TASK >>
Which lines should be repeated? Exactly the one containing "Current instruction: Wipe" and every line after it through the end of the entries below.

-------- SUPPLIED INFORMATION --------

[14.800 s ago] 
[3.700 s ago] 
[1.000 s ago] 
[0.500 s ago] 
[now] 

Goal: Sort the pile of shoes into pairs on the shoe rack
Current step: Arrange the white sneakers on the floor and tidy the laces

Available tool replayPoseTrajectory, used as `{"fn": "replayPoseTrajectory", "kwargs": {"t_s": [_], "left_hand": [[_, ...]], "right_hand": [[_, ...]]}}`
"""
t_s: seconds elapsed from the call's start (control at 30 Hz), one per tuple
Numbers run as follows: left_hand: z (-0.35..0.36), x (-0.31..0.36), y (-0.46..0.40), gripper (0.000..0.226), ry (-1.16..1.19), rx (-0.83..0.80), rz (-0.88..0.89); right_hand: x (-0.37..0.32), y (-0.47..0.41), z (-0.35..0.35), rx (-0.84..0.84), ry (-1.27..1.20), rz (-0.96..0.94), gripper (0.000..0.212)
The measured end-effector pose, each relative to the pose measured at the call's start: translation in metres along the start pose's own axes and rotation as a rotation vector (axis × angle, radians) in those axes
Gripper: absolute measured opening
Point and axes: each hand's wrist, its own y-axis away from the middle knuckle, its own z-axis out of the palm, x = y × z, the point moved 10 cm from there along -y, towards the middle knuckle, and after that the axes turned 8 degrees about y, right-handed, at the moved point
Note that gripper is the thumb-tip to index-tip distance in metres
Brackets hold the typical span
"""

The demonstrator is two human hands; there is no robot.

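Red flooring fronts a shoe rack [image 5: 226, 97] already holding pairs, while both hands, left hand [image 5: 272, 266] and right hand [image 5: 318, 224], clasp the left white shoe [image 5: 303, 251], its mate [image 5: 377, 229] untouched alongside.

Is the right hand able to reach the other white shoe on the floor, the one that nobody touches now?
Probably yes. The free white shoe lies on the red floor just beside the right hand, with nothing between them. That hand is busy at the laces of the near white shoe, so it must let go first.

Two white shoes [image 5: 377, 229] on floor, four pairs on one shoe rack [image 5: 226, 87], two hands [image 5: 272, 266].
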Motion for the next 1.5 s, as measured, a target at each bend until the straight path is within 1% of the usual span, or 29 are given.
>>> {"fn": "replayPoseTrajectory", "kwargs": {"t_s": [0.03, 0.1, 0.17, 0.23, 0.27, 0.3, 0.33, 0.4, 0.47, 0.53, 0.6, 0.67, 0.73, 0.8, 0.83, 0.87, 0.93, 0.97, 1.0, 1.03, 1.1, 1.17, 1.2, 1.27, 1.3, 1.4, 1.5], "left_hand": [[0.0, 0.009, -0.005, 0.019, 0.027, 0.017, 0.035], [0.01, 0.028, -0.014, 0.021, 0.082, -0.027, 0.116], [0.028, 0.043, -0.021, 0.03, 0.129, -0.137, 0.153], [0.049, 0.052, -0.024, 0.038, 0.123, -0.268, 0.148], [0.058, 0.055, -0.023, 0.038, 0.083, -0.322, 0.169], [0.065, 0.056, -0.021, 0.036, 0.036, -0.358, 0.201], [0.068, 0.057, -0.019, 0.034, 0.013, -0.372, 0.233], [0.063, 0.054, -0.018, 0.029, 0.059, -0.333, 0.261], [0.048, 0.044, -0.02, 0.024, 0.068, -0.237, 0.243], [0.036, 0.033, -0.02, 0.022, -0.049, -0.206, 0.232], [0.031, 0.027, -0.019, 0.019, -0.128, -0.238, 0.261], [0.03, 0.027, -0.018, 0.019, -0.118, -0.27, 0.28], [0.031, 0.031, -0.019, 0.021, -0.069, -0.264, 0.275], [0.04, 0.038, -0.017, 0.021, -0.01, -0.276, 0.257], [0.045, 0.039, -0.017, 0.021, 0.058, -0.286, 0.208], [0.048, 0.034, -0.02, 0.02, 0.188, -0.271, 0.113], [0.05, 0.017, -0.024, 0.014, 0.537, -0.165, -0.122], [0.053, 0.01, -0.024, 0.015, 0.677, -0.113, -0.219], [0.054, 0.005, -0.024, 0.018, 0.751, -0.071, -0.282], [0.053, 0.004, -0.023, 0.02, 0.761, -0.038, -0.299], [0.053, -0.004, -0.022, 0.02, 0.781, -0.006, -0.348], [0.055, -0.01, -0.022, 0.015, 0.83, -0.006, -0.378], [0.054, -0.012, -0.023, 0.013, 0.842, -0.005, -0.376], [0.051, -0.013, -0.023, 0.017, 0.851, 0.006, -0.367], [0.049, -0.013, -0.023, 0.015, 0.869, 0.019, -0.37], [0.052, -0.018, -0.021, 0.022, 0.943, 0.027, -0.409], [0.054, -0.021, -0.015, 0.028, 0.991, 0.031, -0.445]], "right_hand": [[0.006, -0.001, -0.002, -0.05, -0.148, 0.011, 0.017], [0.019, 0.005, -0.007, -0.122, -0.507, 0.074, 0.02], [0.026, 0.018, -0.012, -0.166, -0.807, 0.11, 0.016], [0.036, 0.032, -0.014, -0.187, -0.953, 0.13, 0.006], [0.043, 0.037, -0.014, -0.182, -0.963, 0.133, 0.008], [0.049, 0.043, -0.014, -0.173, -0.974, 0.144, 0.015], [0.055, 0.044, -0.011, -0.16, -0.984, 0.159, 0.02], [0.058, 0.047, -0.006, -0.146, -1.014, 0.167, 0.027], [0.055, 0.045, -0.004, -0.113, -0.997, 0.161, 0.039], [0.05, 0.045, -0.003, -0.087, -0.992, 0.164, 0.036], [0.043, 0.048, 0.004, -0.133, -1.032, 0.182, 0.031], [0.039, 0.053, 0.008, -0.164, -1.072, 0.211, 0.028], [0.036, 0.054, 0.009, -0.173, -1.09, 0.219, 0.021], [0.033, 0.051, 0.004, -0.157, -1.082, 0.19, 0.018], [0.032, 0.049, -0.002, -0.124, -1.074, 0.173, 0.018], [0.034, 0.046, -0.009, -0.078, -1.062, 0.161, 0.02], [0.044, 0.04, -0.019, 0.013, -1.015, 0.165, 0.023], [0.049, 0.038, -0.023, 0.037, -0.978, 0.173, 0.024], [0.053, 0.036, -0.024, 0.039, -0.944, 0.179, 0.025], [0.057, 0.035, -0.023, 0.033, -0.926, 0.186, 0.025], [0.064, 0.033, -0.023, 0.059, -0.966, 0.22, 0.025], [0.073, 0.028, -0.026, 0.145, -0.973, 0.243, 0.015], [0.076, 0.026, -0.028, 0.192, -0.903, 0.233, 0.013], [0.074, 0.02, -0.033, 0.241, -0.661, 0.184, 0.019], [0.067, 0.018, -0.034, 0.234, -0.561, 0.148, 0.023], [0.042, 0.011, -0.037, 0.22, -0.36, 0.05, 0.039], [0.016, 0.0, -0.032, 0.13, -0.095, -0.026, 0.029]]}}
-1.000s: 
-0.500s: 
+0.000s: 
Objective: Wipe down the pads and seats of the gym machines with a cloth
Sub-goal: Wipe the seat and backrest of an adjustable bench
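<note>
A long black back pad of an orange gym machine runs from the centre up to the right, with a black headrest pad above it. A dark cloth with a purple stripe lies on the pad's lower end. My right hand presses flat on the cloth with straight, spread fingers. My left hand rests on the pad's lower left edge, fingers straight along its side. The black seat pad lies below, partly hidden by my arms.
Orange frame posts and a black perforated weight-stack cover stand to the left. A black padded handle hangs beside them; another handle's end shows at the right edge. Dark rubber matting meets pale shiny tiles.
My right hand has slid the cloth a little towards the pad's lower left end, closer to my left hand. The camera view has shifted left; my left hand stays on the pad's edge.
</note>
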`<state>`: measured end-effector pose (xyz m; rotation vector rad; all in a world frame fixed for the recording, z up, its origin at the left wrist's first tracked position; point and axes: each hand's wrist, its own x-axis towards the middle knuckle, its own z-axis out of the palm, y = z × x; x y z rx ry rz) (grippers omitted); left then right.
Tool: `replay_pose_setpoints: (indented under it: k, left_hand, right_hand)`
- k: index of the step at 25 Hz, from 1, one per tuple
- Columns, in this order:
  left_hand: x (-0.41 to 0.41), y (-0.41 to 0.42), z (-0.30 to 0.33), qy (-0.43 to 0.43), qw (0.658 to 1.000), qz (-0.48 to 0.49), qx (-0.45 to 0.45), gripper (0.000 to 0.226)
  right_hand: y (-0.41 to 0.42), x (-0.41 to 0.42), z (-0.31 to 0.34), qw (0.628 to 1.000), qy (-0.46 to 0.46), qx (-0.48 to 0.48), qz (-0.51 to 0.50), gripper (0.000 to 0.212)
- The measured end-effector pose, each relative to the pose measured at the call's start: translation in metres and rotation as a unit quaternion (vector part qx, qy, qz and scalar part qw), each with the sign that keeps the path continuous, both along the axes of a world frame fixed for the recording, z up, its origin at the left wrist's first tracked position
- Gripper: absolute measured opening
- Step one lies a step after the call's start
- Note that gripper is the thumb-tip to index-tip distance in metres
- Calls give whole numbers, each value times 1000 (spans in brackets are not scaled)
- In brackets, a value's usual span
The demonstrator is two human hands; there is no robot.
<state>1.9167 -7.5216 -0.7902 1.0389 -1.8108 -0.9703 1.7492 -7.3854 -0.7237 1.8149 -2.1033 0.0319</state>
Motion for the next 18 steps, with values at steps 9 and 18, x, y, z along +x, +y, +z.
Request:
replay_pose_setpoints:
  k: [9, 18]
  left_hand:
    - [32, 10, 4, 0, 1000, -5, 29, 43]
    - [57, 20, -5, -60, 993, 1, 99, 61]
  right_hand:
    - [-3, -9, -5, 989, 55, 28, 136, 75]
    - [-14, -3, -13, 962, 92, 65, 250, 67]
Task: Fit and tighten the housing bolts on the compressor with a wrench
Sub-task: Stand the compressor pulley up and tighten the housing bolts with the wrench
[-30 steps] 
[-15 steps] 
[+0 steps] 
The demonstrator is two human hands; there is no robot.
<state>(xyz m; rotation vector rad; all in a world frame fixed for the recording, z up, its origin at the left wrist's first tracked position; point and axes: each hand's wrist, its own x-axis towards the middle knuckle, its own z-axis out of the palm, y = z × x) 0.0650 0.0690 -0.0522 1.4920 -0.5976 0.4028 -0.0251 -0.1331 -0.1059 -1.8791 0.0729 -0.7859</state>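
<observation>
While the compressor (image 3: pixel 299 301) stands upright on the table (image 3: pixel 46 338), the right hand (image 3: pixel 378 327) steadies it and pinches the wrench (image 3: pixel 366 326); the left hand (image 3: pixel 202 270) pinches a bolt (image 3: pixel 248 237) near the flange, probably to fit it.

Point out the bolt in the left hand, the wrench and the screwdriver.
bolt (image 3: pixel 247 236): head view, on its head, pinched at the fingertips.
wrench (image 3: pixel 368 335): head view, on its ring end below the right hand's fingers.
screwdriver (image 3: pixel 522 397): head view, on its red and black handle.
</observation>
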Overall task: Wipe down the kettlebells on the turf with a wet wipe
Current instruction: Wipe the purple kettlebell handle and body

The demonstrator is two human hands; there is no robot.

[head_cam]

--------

OUTPUT FOR THIS EXERCISE >>
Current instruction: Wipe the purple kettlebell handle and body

The demonstrator is two human hands; there is no robot.

[head_cam]

This exercise requires nothing more.